Work request – Tell me how many lines in the entries below contain the word "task"; reply with the number and nothing else.

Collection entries
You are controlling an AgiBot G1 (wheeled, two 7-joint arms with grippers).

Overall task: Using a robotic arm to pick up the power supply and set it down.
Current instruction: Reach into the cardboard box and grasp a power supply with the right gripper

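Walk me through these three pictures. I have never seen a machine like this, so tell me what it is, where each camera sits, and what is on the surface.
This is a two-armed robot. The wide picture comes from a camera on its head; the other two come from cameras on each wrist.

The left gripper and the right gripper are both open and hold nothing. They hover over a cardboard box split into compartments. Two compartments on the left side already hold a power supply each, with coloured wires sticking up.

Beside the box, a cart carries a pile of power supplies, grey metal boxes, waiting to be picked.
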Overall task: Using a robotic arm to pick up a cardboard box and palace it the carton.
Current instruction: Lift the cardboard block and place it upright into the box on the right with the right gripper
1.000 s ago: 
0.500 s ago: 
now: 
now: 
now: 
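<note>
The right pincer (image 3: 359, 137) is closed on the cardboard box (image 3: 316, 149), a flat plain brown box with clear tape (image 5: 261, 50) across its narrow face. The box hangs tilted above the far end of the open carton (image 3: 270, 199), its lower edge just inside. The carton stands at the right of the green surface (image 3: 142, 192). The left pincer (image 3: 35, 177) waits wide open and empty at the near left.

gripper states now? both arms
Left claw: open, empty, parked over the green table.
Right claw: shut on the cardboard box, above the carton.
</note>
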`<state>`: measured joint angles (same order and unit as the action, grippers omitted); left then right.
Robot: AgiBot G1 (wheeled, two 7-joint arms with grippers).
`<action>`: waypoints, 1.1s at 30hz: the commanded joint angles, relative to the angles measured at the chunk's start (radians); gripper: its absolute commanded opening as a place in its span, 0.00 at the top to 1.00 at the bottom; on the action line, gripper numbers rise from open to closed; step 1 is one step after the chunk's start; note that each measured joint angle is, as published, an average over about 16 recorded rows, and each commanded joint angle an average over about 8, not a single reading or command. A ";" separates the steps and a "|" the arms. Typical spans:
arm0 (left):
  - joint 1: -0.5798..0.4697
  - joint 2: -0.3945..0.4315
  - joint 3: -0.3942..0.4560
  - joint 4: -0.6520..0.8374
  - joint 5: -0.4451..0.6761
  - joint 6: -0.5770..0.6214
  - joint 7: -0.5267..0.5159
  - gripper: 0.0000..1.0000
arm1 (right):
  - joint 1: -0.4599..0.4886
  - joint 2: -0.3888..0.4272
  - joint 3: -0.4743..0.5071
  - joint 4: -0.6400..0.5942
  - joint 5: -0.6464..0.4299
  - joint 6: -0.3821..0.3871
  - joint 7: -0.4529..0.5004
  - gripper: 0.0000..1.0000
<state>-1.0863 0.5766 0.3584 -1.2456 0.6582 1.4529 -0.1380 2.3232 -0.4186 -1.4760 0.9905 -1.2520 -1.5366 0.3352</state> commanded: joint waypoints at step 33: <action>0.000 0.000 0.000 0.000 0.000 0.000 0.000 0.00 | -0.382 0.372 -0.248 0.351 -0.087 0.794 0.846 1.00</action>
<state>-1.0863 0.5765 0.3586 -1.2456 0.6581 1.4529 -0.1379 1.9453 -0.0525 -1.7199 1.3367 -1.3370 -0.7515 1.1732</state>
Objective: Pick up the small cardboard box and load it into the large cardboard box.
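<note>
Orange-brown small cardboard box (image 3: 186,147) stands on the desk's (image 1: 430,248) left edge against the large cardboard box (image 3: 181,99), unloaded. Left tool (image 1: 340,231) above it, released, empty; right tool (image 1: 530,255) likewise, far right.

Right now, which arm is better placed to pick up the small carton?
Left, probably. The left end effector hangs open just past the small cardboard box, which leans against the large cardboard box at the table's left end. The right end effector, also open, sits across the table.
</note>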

Your response – 2